> **What needs to be done**
In the listing below, locate the lines that hold "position" and copy them.

· · · · · · ·

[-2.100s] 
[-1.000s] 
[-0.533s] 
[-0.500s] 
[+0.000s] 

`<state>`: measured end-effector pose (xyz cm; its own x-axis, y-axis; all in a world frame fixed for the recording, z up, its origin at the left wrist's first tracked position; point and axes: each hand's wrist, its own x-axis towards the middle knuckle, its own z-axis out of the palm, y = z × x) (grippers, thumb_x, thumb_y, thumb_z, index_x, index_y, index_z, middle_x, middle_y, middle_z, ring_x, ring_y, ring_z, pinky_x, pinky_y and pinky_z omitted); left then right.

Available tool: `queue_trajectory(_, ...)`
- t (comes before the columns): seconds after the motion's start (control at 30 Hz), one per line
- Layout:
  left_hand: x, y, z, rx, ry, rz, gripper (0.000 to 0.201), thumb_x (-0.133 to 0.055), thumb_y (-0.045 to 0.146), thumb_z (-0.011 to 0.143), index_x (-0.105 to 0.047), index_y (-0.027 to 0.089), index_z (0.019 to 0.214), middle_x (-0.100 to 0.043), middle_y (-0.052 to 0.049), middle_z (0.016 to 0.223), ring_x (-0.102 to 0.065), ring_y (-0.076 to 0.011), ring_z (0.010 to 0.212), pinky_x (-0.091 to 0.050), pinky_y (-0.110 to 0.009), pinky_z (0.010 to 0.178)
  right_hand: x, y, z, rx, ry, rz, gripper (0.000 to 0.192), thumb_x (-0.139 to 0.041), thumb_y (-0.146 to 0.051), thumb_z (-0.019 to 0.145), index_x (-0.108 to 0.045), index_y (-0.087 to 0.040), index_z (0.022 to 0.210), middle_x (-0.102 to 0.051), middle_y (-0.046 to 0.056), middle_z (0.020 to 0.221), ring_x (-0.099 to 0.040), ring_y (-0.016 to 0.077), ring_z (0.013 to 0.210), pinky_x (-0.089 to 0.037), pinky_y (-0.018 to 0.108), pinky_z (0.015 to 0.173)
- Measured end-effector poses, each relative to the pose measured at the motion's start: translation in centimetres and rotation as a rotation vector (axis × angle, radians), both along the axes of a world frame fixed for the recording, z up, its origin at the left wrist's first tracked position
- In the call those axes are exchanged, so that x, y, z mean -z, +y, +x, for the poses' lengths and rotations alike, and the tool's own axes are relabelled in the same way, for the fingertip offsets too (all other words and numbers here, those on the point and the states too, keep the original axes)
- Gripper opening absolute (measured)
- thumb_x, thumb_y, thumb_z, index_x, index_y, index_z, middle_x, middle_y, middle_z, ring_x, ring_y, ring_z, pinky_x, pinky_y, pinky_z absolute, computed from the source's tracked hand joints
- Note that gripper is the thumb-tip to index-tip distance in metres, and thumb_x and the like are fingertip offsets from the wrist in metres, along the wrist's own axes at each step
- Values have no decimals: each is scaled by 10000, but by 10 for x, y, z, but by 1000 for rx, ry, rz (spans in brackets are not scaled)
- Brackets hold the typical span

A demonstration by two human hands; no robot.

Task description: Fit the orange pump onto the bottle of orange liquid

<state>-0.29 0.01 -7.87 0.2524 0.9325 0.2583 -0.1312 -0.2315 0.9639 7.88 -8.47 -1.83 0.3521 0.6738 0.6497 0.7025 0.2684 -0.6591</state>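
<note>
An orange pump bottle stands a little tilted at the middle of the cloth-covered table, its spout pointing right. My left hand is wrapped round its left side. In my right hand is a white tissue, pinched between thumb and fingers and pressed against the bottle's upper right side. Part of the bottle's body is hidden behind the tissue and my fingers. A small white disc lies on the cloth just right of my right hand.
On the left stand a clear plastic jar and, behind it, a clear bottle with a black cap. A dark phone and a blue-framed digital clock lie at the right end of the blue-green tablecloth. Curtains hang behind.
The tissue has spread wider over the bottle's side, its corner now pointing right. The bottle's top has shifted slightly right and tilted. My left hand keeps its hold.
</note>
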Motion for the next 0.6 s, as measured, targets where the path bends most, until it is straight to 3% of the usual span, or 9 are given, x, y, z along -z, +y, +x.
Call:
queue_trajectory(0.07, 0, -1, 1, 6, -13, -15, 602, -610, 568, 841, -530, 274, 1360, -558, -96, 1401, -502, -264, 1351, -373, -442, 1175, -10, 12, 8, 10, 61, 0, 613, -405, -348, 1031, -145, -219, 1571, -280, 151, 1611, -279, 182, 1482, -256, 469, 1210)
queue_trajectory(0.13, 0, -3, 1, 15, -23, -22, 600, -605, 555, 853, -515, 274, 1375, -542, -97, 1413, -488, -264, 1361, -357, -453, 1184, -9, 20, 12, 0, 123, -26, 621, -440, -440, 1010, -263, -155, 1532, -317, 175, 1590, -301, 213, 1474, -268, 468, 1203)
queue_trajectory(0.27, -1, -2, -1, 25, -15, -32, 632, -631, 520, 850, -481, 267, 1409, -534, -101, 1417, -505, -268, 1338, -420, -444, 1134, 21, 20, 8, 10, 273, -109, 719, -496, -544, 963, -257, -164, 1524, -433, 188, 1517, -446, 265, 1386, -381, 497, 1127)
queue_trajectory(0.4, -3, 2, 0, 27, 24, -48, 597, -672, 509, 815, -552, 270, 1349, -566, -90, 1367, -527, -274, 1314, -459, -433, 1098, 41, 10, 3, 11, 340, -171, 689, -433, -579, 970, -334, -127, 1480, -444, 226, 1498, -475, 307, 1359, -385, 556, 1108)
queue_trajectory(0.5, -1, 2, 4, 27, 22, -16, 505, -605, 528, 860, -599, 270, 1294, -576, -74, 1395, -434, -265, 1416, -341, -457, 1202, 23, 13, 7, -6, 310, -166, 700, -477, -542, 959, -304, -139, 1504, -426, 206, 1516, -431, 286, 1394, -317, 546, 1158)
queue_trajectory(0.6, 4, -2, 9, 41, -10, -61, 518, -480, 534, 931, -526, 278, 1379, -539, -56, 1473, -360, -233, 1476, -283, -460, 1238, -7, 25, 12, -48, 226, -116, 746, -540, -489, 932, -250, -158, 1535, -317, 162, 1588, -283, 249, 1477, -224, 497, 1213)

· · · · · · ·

> **Output for this task**
`<state>`: measured end-effector pose (xyz cm; its own x-axis, y-axis; all in a world frame fixed for the recording, z up, its origin at the left wrist's first tracked position; point and axes: each hand's wrist, its own x-axis towards the middle knuckle, its own z-axis out of the palm, y = z × x) (grippers, thumb_x, thumb_y, thumb_z, index_x, index_y, index_z, middle_x, middle_y, middle_z, ring_x, ring_y, ring_z, pinky_x, pinky_y and pinky_z omitted); left then right.
- Measured end-effector poses, each relative to the pose measured at the motion's start: translation in centimetres and rotation as a rotation vector (axis × angle, radians), both along the axes of a world frame fixed for the recording, z up, its origin at the left wrist's first tracked position

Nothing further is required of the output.